By now, the imperative to enrich the marketplace subsidies is a matter of consensus among progressive healthcare scholars and officials. Out-of-pocket costs are just too high for prospective enrollees with incomes over 200% of the Federal Poverty Level (FPL)*, the cutoff for strong Cost Sharing Reduction (CSR) subsidies, and premium subsidies leave buyers paying too high a percentage of their income -- between 6.4% and 9.7% of income for those in the 200-400% FPL range. In August 2015, Urban Institute scholars Linda Blumberg and John Holahan put out a detailed proposal for subsidy enrichment that included raising the actuarial value of the benchmark plan to 80% from the current 70% , with richer CSR extending further up the income ladder, as well as capping premiums at 8.5% of income for all income levels. Hillary Clinton's rather vague proposal for subsidy enrichment is apparently based on Blumberg and Holahan's. ACA improvement proposals by Timothy Jost and Harold Pollack and Sabrina Corlette and Jack Hoadley also prominently feature subsidy boosts.

The inadequacy of marketplace subsidies was evident to progressives from the beginning.
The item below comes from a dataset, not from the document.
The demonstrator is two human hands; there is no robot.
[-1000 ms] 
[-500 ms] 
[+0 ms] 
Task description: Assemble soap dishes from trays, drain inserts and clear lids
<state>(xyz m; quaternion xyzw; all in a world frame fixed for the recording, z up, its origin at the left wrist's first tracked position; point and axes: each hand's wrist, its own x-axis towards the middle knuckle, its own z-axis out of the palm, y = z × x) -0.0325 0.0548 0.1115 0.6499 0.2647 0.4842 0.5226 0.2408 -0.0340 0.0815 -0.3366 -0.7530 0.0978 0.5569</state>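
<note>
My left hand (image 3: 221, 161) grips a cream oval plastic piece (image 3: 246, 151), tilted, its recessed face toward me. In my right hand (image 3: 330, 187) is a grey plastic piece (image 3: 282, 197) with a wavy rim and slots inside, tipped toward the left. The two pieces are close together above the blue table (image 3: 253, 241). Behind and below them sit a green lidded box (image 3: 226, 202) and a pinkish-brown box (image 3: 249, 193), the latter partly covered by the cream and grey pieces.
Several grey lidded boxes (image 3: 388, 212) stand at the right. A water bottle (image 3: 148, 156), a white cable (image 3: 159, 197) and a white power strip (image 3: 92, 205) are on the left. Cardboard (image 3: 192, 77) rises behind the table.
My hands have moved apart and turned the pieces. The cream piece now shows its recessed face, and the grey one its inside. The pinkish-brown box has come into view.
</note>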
Complaints began when Max Baucus's Senate Finance Committee released its bill in fall 2009, with a subsidy schedule that was far skimpier than that of the House bill.** In his 2011 book about the battle to pass the ACA, Richard Kirsch, national campaign manager from 2008-12 for Health Care for America Now (HCAN), an  umbrella group formed by unions and progressive nonprofits to advocate for universal health care, pins responsibility for the skimpy subsidies primarily on Obama:
In the President’s September address to Congress, the President not only made a concession on the public option. He also said, “the plan I’m proposing will cost around $900 billion over ten years.” Yet $900 billion was not enough money to make health care truly affordable to the uninsured. Why did the President make another, preemptive concession to the bill’s opponents, one that would significantly damage his core goal? An article co-authored by Robert Pear and The New York Times White House correspondent Jackie Calmes summarized the impact nicely: “The number suggests a political and fiscal calculation to avoid the sticker shock of the trillion-dollar threshold. But it probably means that Mr. Obama could fall short of his goal of providing universal coverage for all Americans because the lower cost may force lawmakers to reduce the subsidies needed to help more uninsured individuals and small businesses seeking coverage for employees.”...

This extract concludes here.